The Olympus scandal has re-ignited debate over what critics say is a deep-seated weakness of Japanese management — a lack of strong independent oversight of boards, which gives shareholders’ rights short shrift.

A small Japanese monthly business magazine called Facta first raised red flags about Olympus M&A deals in August and the SESC started paying particular attention to the company around that time, said two sources, who were not authorised to discuss the matter publicly.

SESC officials declined to comment on the probe, as did an Olympus spokeswoman.

Olympus shares fell 7.6 percent on Wednesday and have lost more than half their value since Woodford was sacked.

The Briton said he was fired for questioning the payment to unidentified advisers in the $2.2 billion takeover of medical equipment maker Gyrus. At about 30 percent of the acquisition price, that set a record in M&A fees.

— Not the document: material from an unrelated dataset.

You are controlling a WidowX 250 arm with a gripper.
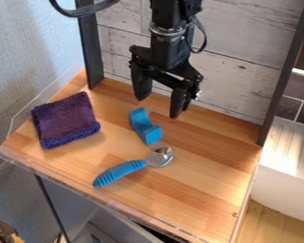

Unanswered questions about the Gyrus deal and other Olympus acquisitions have spurred various theories, including speculation Japan’s yakuza crime syndicates, euphemistically referred to as “anti-social forces”, could be involved.

Asked whether the company’s financial advisers had any connection with organised crime, Takayama said: “You are asking me about anti-social forces, but I am absolutely not aware of any such thing.”

Woodford has identified the advisory firms involved in the Gyrus takeover as New York-based AXES America LLC and AXAM Investment Ltd in the Cayman Islands.

A senior Japanese lawmaker on Tuesday called for probes by financial and securities watchdogs and urged Olympus to explain the fees, which risked shareholders losing confidence in Japan.

“At least the fees were outlandish. The company must explain the whole circumstances behind the incident,” said Tsutomu Okubo, deputy policy chief of the Democratic Party of Japan.

While Okubo suggested parliament should look into the matter, Japanese politicians’ and the local media’s initial reaction to the scandal has been remarkably muted.

But in a sign of growing alarm over potential damage to Japan’s credibility, another ruling party lawmaker has asked the upper house financial affairs committee to question Tokyo Stock Exchange officials and regulators on Olympus.

Takayama, 61, joined Olympus straight from an engineering high school in 1970 and has served on the company’s board since 2006 after holding several senior managerial positions.

Japan Securities Finance, a stock lending brokerage, on Tuesday put Olympus on a list of shares for which caution is advised on margin trading due to a surge in such trading.

And in a heads-up to investors, the Tokyo Stock Exchange also started announcing margin trading positions on a daily basis. The exchange also said on Wednesday it would cooperate with regulators to enforce corporate governance of listed companies.